The cocky grin he gave her made her toes curl. “More than nine hundred years now.”
She had no doubt he was telling the truth. “And your family?”
“My mother is dead. My father is a weak shell of what he used to be, but I have half a dozen brothers and almost as many sisters who would kill me on sight. Or try to, anyway.” He rolled off her, stood, and held out his hand.
She took it tentatively and he helped her to stand. “At least your family didn’t abandon you like mine did.”
“Your parents still love you.”
Moreen snorted out a laugh. “Right. They wouldn’t even bail me out when I got arrested that last time.”
“Who do you think paid for your rehab?”
“The state.”
“Wrong.”
Her eyes widened. “What?”
“I searched the records. Paid for by Mr. and Mrs. Patrick McGee. More than five thousand dollars.”
Tears filled her eyes and she shook her head. “If that were true, they would have tried to contact me. It’s been almost ten years.
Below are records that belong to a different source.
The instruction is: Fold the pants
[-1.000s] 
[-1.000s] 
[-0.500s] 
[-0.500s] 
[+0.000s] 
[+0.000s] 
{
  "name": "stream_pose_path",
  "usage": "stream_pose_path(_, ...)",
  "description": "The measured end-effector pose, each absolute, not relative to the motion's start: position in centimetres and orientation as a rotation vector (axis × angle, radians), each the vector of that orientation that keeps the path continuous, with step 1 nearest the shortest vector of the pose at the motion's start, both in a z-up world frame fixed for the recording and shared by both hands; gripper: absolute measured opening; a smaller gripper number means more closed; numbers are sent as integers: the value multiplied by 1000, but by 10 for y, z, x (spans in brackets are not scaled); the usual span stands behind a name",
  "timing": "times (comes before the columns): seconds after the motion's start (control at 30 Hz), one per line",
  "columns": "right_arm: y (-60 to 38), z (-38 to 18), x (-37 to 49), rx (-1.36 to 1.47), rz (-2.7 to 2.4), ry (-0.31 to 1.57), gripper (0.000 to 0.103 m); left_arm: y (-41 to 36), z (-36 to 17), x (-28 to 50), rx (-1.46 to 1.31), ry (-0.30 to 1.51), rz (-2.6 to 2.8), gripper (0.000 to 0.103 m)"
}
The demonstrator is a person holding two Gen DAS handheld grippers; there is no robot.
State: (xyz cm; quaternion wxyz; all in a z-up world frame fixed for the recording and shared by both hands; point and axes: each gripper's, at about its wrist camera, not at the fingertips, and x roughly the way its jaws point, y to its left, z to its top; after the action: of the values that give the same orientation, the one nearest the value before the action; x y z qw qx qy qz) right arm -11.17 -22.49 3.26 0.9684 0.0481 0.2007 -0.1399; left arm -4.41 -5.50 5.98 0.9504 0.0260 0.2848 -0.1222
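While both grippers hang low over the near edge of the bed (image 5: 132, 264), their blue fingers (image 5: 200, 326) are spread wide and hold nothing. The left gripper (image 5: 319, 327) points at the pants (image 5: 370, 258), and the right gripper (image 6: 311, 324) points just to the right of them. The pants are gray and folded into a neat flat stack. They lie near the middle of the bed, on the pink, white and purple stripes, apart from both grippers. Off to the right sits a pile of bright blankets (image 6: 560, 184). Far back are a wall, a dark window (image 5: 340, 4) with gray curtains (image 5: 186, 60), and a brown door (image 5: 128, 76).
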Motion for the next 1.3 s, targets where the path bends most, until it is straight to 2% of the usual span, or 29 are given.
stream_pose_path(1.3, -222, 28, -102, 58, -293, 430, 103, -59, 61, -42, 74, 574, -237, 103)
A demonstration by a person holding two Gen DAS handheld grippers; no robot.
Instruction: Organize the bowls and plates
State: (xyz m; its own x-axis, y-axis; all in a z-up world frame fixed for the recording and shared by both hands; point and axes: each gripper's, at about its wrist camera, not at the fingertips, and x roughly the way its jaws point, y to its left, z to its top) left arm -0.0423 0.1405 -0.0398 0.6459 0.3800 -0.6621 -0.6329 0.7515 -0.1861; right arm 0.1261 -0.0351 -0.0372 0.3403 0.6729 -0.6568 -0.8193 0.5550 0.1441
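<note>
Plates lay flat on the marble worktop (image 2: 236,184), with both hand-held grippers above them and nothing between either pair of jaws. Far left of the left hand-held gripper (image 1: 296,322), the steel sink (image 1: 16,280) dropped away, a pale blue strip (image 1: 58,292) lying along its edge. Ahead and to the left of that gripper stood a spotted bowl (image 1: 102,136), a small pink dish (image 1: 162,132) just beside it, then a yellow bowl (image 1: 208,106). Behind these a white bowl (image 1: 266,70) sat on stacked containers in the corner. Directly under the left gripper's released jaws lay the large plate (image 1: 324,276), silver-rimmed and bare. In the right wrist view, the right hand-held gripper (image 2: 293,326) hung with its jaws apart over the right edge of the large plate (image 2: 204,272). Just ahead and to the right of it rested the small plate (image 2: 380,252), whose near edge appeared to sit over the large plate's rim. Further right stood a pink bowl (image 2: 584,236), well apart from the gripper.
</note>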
Not once have they called me. Not on my birthday, not on Christmas. Nothing.”
“How do you know they’re not thinking the same thing? That if you wanted to be in touch with them, you would call or write? Didn’t you tell them you hated them, and that you never wanted to see them again?”
When she didn’t say anything he took a step closer to her. “Your problem, Moreen, is that you hate yourself. You hate what you’ve done, and you hate what your life has become. No one knows more about hating what they’ve done than I do. But I’m going to teach you how to overcome it, to love yourself again.”
“Like I said, it’ll never happen. You should just give up now, and let me go back to the way I was.”
His grin seemed wickeder than before, if that were possible. “I give up on nothing. You’ll learn that very quickly.” He pulled her into his chest, his hands cupping her buttocks, grinding her pelvis into his erection.
Her guess had been right on the mark. He was very well formed.
“We’ll have great fun together. Every time you learn something, I’m going to fulfill a fantasy for you.”
Moreen groaned. It felt wonderful to be in his arms, to have him hold her close. She started to melt into him, and then reality set in. Who was she kidding? She wasn’t going to learn anything. She tried to push away, but he held her close, snaking his hand between their bodies and into khaki pants she wore for her job—her former job—at the coffee bar.
His hands found her clit, circling it lightly until she thrust her hips in response.
“That’s it. Just a little taste of the pleasures ahead.” He pinched her clit and she came, the pain turning to sweet pleasure as she writhed under his touch. “You’ll learn that not all pain is bad. For the next thirty days you’ll learn to obey me, and you’ll learn to honor and love yourself for who you are.”
She was clasping his shirt now, her breath coming in heavy pants as her orgasm slowly faded away. “And if I don’t?”
His laugh was wicked. She lifted her gaze to him as if some unseen force had hold of her chin and lifted it. “You will. And if you don’t, well let’s just say punishments aren’t merely for errant children.”